AMP autocast not invoked with CUDA 11.8 build of Pytorch
System Info
pytorch 2.1 + CUDA 11.8 transformers 4.36.2 accelerate 0.26.0
Who can help?
@pacman100 , @muellerz
Information
- [ ] The official example scripts
- [ ] My own modified scripts
Tasks
- [ ] An officially supported task in the
examplesfolder (such as GLUE/SQuAD, ...) - [ ] My own task or dataset (give details below)
Reproduction
in Trainer.autocast_smart_context_manager(), only CPU AMP is supported, and CUDA autocast wrapper is managed by accelerate when training starts. This design works with pytorch 2.1 built with CUDA 12.1, but not with the CUDA 11.8 version.
Expected behavior
CUDA AMP works with torch 2.1+CUDA 11.8
My simple fix is as follows:
- add
force_cuda_ampto TrainingArguments to flag the code to enable CUDA AMP autocast - derive
Trainer.autocast_smart_context_manager()to return CUDA AMP context ifforce_cuda_ampis flagged.
A more systematic solution (more like a hack) is to detect CUDA version when Trainer is initialized, if CUDA is < 12 then enable this flag automatically.
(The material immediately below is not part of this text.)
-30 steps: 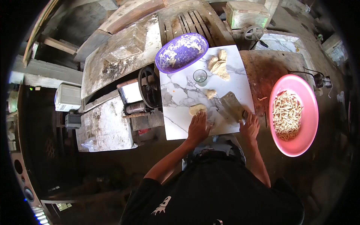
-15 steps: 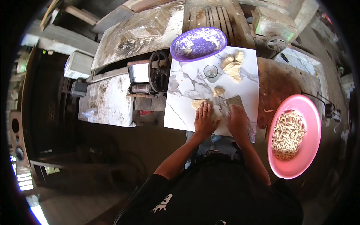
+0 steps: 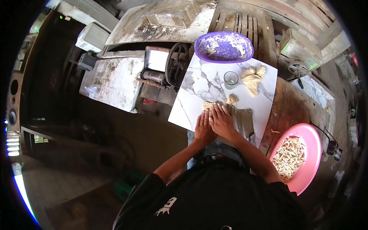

~~Edit: my fix resulted in NaN so no fix yet~~
Edit 2: my fix actually worked. The NaN problem was from the hidden _fast_init flag of from_pretrained that caused some new modules not properly initialized.
cc @pacman100 @muellerzr
Gentle ping @muellerzr @pacman100
Another ping @pacman100 @muellerzr
Hello, Zach will be looking into this.
Hi @haixpham, terribly sorry for the delay. On further investigating we weren't using the Accelerator's context manager. Can you try again using pip install git+https://github.com/huggingface/transfromers@muellerzr-fix-autocast? This should help with that :)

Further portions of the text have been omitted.